■ Task directions
From the listing below, output only the lines starting at the line that has "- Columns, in" and ending at the line that has "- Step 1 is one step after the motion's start", exactly as they appear, ends included.

(Collected data Opens)

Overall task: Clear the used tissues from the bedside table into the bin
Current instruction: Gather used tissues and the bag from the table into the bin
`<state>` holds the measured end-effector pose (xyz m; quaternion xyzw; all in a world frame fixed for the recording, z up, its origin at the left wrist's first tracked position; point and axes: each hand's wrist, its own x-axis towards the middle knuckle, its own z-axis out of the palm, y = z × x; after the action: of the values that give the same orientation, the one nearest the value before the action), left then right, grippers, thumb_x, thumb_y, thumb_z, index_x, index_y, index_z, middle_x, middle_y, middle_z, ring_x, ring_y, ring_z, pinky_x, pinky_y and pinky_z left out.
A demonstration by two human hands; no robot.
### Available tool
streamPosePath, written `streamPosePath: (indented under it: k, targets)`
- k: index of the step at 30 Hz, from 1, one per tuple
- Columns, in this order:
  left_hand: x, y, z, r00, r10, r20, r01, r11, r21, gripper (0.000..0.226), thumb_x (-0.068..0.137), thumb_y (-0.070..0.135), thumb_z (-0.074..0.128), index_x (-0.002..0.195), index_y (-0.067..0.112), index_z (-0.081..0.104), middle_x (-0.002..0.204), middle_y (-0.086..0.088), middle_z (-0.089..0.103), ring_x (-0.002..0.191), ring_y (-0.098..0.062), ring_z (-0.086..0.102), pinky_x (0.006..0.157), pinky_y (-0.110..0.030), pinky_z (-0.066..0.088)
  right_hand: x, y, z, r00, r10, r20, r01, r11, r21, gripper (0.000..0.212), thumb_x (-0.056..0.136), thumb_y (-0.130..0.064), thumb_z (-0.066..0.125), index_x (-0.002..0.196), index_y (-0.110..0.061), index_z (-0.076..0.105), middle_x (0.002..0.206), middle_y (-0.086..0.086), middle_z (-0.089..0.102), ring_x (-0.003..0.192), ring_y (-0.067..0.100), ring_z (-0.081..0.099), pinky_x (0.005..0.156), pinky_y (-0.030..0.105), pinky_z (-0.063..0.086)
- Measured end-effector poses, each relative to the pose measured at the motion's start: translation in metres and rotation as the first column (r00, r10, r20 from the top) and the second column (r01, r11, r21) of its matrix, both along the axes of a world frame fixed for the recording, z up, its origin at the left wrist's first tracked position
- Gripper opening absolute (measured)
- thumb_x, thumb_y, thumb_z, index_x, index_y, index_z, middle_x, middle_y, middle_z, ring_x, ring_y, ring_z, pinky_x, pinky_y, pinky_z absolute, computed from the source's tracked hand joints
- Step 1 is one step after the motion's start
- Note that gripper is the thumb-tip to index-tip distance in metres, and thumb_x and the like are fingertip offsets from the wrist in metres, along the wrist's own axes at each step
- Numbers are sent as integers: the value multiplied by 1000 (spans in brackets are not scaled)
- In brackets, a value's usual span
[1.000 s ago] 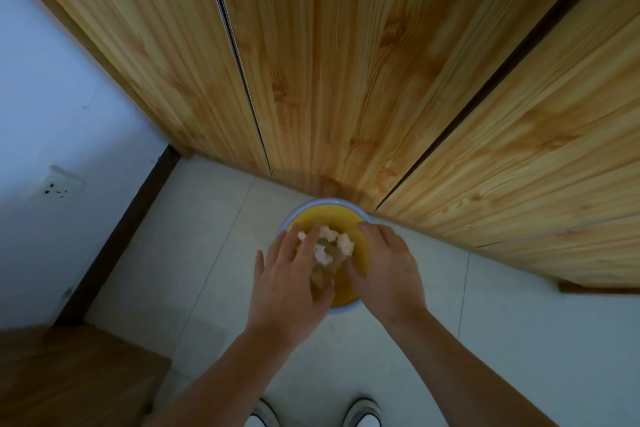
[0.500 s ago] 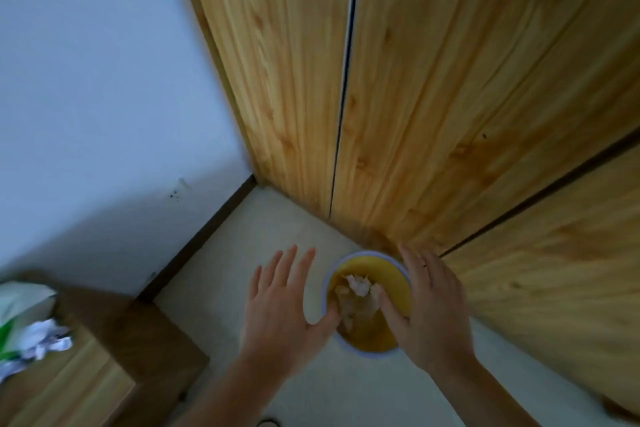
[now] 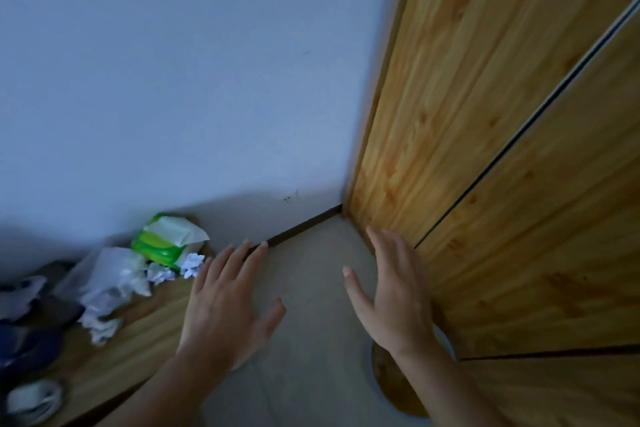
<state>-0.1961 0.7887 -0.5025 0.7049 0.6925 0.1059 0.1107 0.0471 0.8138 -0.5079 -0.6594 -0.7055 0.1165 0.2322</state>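
We hold our left hand (image 3: 225, 305) & right hand (image 3: 398, 298) flat, fingers straight. Crumpled white tissues (image 3: 192, 263) lie on the wooden bedside table (image 3: 138, 333) by a green-white tissue pack (image 3: 166, 239). The round yellow bin w/ pale rim (image 3: 394, 392) sits under our right wrist.

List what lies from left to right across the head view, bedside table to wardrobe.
dark blue cloth → crumpled tissues → green tissue pack → left hand → right hand → wooden wardrobe
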Motion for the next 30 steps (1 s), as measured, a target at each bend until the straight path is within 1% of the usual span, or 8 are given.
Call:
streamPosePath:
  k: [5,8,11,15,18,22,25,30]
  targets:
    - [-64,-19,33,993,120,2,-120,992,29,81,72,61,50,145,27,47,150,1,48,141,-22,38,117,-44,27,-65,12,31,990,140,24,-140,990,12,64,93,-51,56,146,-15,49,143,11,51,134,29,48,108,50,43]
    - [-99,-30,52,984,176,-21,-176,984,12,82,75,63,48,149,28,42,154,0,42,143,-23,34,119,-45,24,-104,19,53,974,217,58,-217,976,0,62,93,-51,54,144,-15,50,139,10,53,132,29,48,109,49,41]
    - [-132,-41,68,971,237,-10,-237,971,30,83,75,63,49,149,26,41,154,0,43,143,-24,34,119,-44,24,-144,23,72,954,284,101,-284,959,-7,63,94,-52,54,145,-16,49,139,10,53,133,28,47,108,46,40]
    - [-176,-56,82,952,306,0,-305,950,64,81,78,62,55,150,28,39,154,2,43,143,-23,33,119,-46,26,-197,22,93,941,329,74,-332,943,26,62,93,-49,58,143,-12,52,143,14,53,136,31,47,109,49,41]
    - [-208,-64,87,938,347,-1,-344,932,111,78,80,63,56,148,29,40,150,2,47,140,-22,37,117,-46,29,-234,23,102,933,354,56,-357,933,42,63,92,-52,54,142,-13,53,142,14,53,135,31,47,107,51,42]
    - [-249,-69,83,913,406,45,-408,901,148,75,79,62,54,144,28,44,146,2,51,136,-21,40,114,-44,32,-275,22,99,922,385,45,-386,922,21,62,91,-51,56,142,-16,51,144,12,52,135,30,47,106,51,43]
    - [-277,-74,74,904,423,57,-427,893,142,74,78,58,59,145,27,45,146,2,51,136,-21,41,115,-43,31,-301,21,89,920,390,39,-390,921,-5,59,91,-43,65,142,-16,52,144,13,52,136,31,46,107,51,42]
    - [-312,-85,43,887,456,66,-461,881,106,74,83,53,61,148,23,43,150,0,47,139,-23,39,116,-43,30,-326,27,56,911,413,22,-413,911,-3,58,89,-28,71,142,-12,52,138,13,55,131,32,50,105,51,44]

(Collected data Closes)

■ Output below
- Columns, in this order:
  left_hand: x, y, z, r00, r10, r20, r01, r11, r21, gripper (0.000..0.226), thumb_x (-0.068..0.137), thumb_y (-0.070..0.135), thumb_z (-0.074..0.128), index_x (-0.002..0.195), index_y (-0.067..0.112), index_z (-0.081..0.104), middle_x (-0.002..0.204), middle_y (-0.086..0.088), middle_z (-0.089..0.103), ring_x (-0.002..0.191), ring_y (-0.098..0.062), ring_z (-0.086..0.102), pinky_x (0.006..0.157), pinky_y (-0.110..0.030), pinky_z (-0.066..0.088)
  right_hand: x, y, z, r00, r10, r20, r01, r11, r21, gripper (0.000..0.212), thumb_x (-0.056..0.136), thumb_y (-0.130..0.064), thumb_z (-0.066..0.125), index_x (-0.002..0.196), index_y (-0.110..0.061), index_z (-0.076..0.105), middle_x (0.002..0.206), middle_y (-0.086..0.086), middle_z (-0.089..0.102), ring_x (-0.003..0.192), ring_y (-0.067..0.100), ring_z (-0.081..0.099), pinky_x (0.005..0.156), pinky_y (-0.030..0.105), pinky_z (-0.063..0.086)
- Measured end-effector poses, each relative to the pose measured at the motion's start: translation in metres and rotation as the first column (r00, r10, r20 from the top) and the second column (r01, r11, r21) of its matrix, both along the axes of a world frame fixed for the recording, z up, its origin at the left wrist's first tracked position
- Gripper opening absolute (measured)
- thumb_x, thumb_y, thumb_z, index_x, index_y, index_z, middle_x, middle_y, middle_z, ring_x, ring_y, ring_z, pinky_x, pinky_y, pinky_z absolute, computed from the source's tracked hand joints
- Step 1 is one step after the motion's start

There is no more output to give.